WHAT IS EXPECTED>
Only what runs from the line with "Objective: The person" to the end of the data should appear in the answer, exactly as written and without pictures.

MATERIAL PROVIDED>
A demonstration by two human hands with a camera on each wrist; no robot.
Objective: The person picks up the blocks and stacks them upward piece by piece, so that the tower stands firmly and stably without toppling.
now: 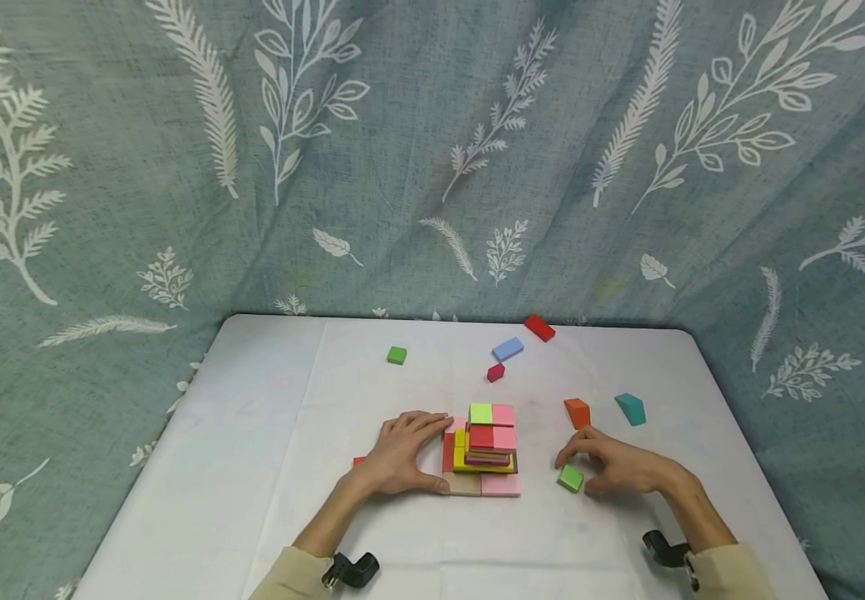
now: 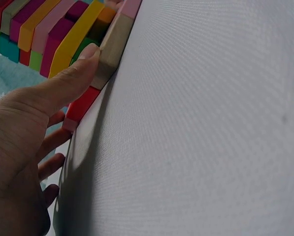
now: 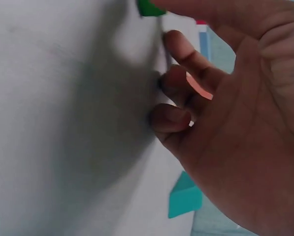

PROBLEM SOLUTION>
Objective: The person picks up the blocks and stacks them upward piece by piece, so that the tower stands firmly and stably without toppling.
now: 
now: 
now: 

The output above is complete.